Il Tribunale, nella fattispecie, considerava quindi l’ascolto della minore, della quale peraltro riconosceva la piena capacità di discernimento, solo uno strumento per valutare il rischio di pericolo fisico o psichico nel caso di rientro. Secondo il Tribunale, infatti, dall’audizione della minore non era emerso il rischio di un’esposizione a danni psicologici, né ad una situazione intollerabile, in quanto la piccola P.C. in New York aveva relazioni affettive e sociali ben radicate. La preferenza espressa per la convivenza con il padre, peraltro, poteva attribuirsi, secondo il Tribunale, ad una maggiore empatia con lo stesso e ad una maggiore permissività del genitore, di per sé stessa contraria all’interesse della minore, perché ispirata a censurabili criteri educativi.

Per contro, invece, ad avviso della Corte di Cassazione successivamente adìta dal padre della piccola contro la suddetta decisione di merito, la volontà contraria della minore, nella specie espressamente manifestata, deve costituire un’ipotesi del tutto autonoma, da valutarsi indipendentemente da quella inerente a eventuali pericoli correlati al rientro.

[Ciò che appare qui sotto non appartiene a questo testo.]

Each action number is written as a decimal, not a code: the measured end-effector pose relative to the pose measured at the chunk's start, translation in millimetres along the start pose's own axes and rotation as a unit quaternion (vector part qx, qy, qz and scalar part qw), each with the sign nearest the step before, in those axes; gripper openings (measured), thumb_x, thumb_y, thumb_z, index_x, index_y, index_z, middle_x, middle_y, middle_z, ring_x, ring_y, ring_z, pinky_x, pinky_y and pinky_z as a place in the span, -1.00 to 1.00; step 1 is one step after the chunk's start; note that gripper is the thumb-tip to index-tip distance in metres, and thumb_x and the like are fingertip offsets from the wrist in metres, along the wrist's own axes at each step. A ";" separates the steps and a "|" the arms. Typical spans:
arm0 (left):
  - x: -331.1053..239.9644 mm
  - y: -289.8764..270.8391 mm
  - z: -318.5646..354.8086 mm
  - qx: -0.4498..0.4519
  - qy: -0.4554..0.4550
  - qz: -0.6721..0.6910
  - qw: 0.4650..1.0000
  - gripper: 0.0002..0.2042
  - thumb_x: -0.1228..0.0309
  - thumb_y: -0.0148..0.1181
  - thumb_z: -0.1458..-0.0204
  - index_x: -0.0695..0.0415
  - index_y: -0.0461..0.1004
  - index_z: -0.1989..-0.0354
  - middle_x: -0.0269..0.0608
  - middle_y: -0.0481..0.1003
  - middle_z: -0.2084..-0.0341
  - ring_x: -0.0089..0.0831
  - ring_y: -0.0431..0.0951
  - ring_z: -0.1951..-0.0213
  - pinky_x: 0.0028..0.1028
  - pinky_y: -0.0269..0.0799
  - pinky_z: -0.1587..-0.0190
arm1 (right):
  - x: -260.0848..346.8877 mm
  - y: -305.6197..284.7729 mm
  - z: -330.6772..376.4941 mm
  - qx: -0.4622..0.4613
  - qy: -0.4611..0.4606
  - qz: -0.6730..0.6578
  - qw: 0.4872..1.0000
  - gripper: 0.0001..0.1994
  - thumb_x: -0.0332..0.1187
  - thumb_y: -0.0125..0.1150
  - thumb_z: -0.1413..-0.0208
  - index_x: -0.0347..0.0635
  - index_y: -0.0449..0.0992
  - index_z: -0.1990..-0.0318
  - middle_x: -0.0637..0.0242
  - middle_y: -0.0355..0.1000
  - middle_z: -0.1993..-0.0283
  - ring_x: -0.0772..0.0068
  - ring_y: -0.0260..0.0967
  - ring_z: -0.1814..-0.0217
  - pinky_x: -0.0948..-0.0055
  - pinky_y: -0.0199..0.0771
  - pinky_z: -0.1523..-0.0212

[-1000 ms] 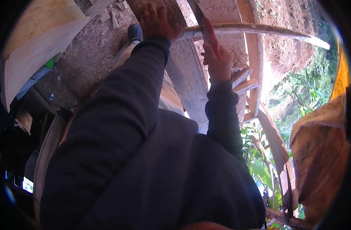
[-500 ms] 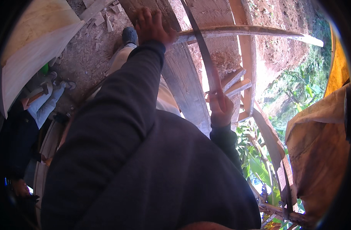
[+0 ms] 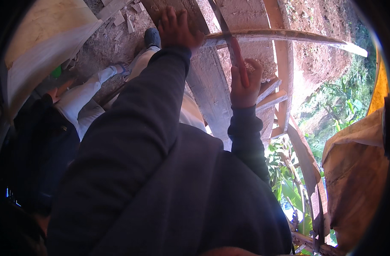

La Cassazione, quindi, accogliendo il ricorso del padre proprio grazie alle dichiarazioni rese dalla figlia, ha affermato il principio per cui qualora, ricorrendone i presupposti, si sia proceduto all’audizione del minore, della volontà così manifestata deve sempre e necessariamente tenersi conto ai fini della decisione finale, senza ridurre tale ascolto a semplice accertamento dell’esistenza o meno di una situazione di pericolo.